Here, we would like to integrate data from the study of Montes-Moreno1 by proposing an anti-BDCA-2 (CD303) antibody as an additional tool in the BPDCN diagnostic panel. BDCA-2 is a type II C-type lectin receptor selectively expressed on PDCs, where it is involved in antigen capture and in regulation of the production of interferon type I. Dzionek et al4 originally described the specific reactivity with normal PDCs of the anti-BDCA-2 mouse clone AC144 applied on frozen tissue sections; subsequently, Jaye et al,5 developed a rabbit polyclonal anti-BDCA-2 antibody in their laboratory that stained normal PDCs and BPDCN tumor cells on frozen and formalin-fixed paraffin-embedded tissue sections. Using a new anti-BDCA-2 mouse monoclonal antibody reactive on formalin-fixed paraffin-embedded tissue sections (clone 124B3.13; Dendritics, Lyon, France), we stained a large series of normal and reactive lymphoid tissues and found that this reagent is an excellent marker for human PDCs, being selectively and strongly expressed on these cells (Figure 1). Furthermore, the antibody stained neoplastic cells in 19 of 21 cases of BPDCN, whereas it was regularly negative in all samples from AML (n = 55, all FAB subtypes), ALL (n = 15, 10 B-cell and 5 T-cell type), diffuse large B-cell lymphomas (n = 35), and peripheral T-cell lymphoma (n = 25). These results support data from previous studies that used the same anti-BDCA-2 clone on a limited number of cases,6-8 thus indicating that this reagent has a very high specificity (100%), sensitivity (90.5%), and positive predictive value (100%) for BPDCN. Remarkably, the high level of performance of the clone 124B3.13 is unique among the large set of PDC markers commonly used for BPDCN diagnosis, such as CD123, TCL1, BCL11a, CD2AP, as well as SPIB.1-3,9 Moreover, our findings complement previously published data obtained by flow cytometry using the AC144 clone,10 that demonstrated that positivity for BDCA-2 has the highest diagnostic score within a panel of markers used for BPDCN identification and confirmed that BPDCN does not cross the boundary with other hematopoietic neoplasms.10
Immunohistochemical expression of BDCA-2 in normal lymphoid tissues and hematopoietic neoplasms.
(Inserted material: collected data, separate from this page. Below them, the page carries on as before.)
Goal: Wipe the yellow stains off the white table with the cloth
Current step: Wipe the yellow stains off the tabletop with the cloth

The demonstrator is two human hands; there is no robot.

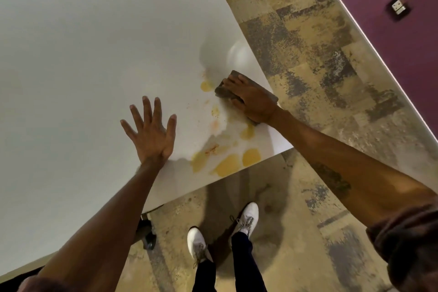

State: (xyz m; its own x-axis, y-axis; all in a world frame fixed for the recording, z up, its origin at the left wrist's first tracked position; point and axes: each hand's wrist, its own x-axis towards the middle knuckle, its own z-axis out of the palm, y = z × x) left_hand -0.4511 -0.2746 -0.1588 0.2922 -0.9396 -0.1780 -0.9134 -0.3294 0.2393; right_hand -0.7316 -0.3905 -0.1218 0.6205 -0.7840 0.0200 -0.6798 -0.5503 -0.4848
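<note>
White table [83, 54] fills the left side of the view, one corner pointing toward the person's feet. Yellow stains [227, 165] cluster at that corner: several big blobs just inside the table's near edge, smaller smears running up from them toward the cloth, one blob [205, 85] just left of the cloth. Some orange specks mixed in among them. Dark brown cloth [225, 91] lies flat on the table at its right edge, above the stains. Right hand [251, 102] presses down on top of the cloth, fingers flat over it, palm covering most of it. Left hand [151, 130] rests flat on the table left of the stains, fingers spread wide, holding nothing. White shoes [246, 218] stand on the mottled floor [308, 78] below the table corner.
</note>
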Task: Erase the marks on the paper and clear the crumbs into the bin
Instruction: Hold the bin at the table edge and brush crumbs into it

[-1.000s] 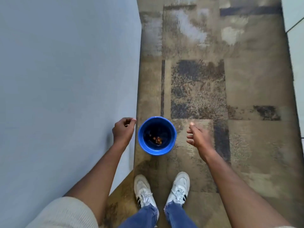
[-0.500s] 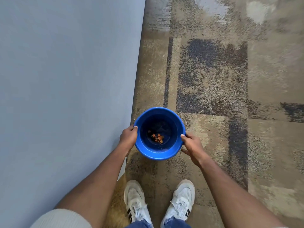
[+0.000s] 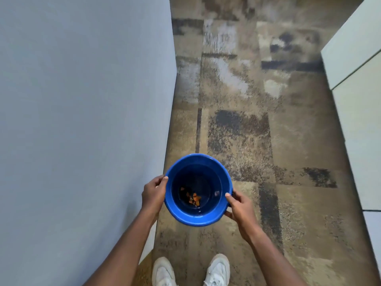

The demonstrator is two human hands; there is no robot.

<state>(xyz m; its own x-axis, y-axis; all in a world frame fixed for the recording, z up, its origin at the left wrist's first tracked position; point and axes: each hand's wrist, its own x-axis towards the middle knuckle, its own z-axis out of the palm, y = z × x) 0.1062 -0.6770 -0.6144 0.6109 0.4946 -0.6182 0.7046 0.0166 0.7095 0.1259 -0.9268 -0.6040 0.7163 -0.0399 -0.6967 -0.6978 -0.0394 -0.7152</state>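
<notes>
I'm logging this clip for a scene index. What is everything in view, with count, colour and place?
bin: one, blue, held over the carpet, centre low
scraps: several small, orange-brown, on the bin's bottom
carpet: one, mottled tan and grey, centre
table surface: one, pale grey-blue, left
cabinet: one, white, right edge
shoes: two, white, bottom
left hand: one, gripping the bin's left rim
right hand: one, gripping the bin's right rim
</notes>
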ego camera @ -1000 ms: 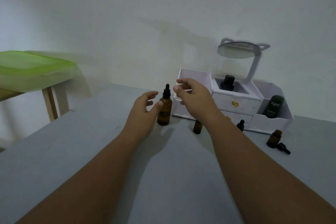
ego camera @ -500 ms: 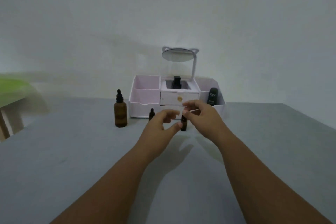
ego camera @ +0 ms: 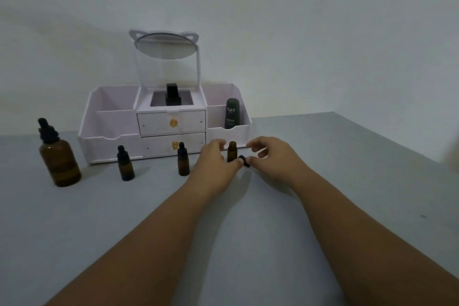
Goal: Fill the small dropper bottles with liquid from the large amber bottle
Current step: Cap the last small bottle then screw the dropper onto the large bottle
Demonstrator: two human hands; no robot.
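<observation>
The large amber bottle with a black dropper top stands at the far left of the grey table. Two capped small dropper bottles stand in front of the white organiser. A third small bottle stands uncapped, its black dropper cap lying on the table beside it. My left hand cups this open bottle from the left, thumb in front of its base, fingers apart. My right hand hovers just right of it, thumb tip at the cap, index finger raised.
A white cosmetic organiser with two drawers and a tilted mirror stands against the wall. It holds a black bottle and a dark Kahf tube. The grey table ends at an edge on the right.
The view swung right, so the large bottle now sits far left. Both hands moved from near the large bottle to the uncapped small bottle and its loose cap.
</observation>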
BDCA-2 immunostaining of a reactive lymph node (A) identifies aggregates and dispersed PDCs; in contrast, note that anti-CD123 applied on a serial section labels not only PDCs but also histiocytes and high endothelial venule endothelium (B). BDCA-2 is selectively expressed on PDCs and not on T-cells, B-cells, and macrophages/myeloid dendritic cells, as shown by double immunostainings, respectively, for BDCA-2 and CD3 (C), PAX-5 (D), and CD11c (E). In the thymus, BDCA-2 highlights scattered PDCs located in the medulla (F), where they frequently surround Hassall’s corpuscles (insert). In the spleen, BDCA-2-positive PDCs are particularly located at the periphery of the white pulp (G). Neoplastic PDCs show strong positivity for BDCA-2, as illustrated in representative cases of BPDCN with cutaneous (H) and bone marrow involvement (I-J). BDCA-2 can be very helpful in detecting minimal tumor cell infiltrate in the bone marrow (J).It must be noted, however, that BDCA-2 reactivity in this tissue can be variable, likely due to antigen degradation consequently from decalcification. BDCA-2 is totally negative on tumor cells in 2 representative samples of AML (K) and ALL (L), in which rare reactive PDCs are also detected. In the AML case (M2 in FAB classification) myeloid blasts are highlighted by anti-CD34. Single immunostaining for BDCA-2 was performed after heat-based antigen retrival in ethylenediaminetetraacetic acid buffer, pH 8.0; reactivity was revealed using the NovoLink Polymer kit (Leica Microsystems, Newcastle upon Tyne, United Kingdom) followed by diaminobenzidine as brown chromogen. For double immunostainings (C-E and K), the blue reaction visualizing the second antibody was obtained using the Mach 4-AP kit followed by Ferangi Blue as chromogen (Biocare Medical, Concord, CA). Images were obtained with the BX60 microscope, DP-70 digital camera, and image processing software (Olympus, Hamburg, Germany). Original magnifications, ×40 (F), ×100 (G-I), ×200 (A, B, K), and ×400 (C-E, inset in F, and J and L).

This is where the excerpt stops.